Exercise data:
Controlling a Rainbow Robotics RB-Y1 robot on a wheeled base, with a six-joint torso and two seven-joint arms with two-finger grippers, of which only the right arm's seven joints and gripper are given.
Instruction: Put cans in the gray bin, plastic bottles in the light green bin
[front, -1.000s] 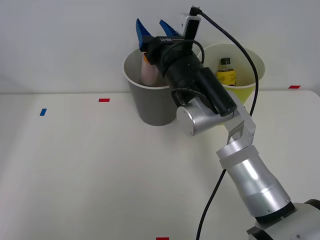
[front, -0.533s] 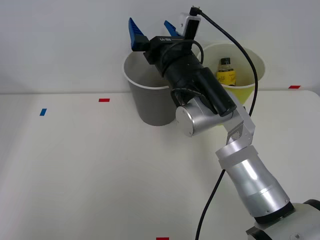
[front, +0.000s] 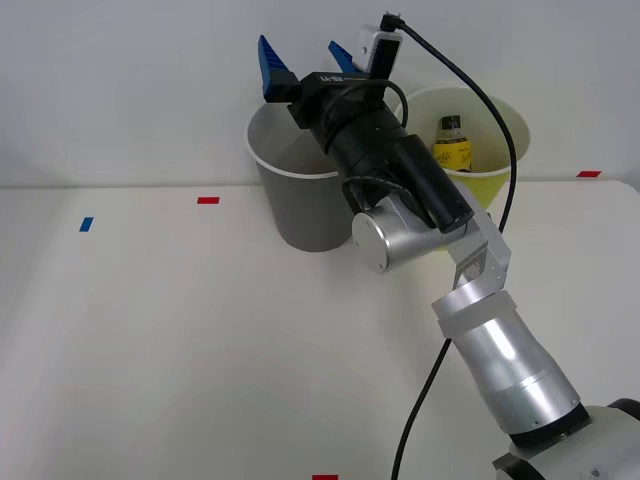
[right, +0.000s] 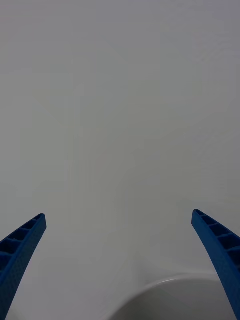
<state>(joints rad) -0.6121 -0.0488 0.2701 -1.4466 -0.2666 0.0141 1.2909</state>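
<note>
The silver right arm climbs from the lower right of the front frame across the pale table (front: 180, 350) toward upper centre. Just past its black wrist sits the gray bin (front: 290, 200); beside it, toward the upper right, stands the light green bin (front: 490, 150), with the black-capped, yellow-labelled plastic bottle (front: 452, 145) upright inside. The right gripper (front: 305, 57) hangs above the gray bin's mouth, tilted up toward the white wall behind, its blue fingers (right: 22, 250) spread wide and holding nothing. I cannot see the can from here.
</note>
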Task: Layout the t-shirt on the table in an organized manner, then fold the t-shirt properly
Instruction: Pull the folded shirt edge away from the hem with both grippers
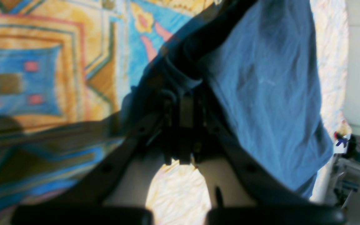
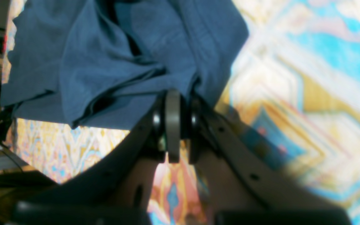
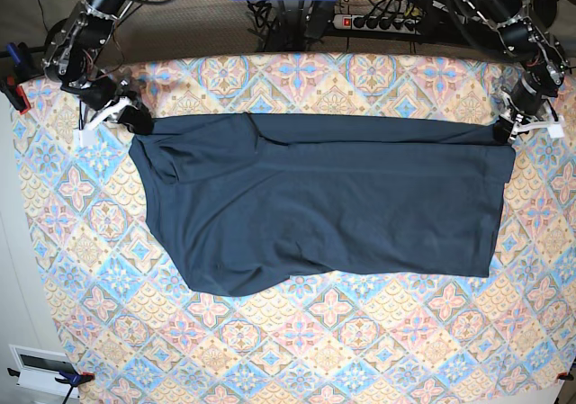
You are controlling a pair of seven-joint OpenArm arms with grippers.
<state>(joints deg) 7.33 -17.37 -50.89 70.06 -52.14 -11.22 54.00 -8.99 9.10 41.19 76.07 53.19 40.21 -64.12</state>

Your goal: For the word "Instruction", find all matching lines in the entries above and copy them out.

Completed task:
Instruction: Put cans in the gray bin, plastic bottles in the light green bin
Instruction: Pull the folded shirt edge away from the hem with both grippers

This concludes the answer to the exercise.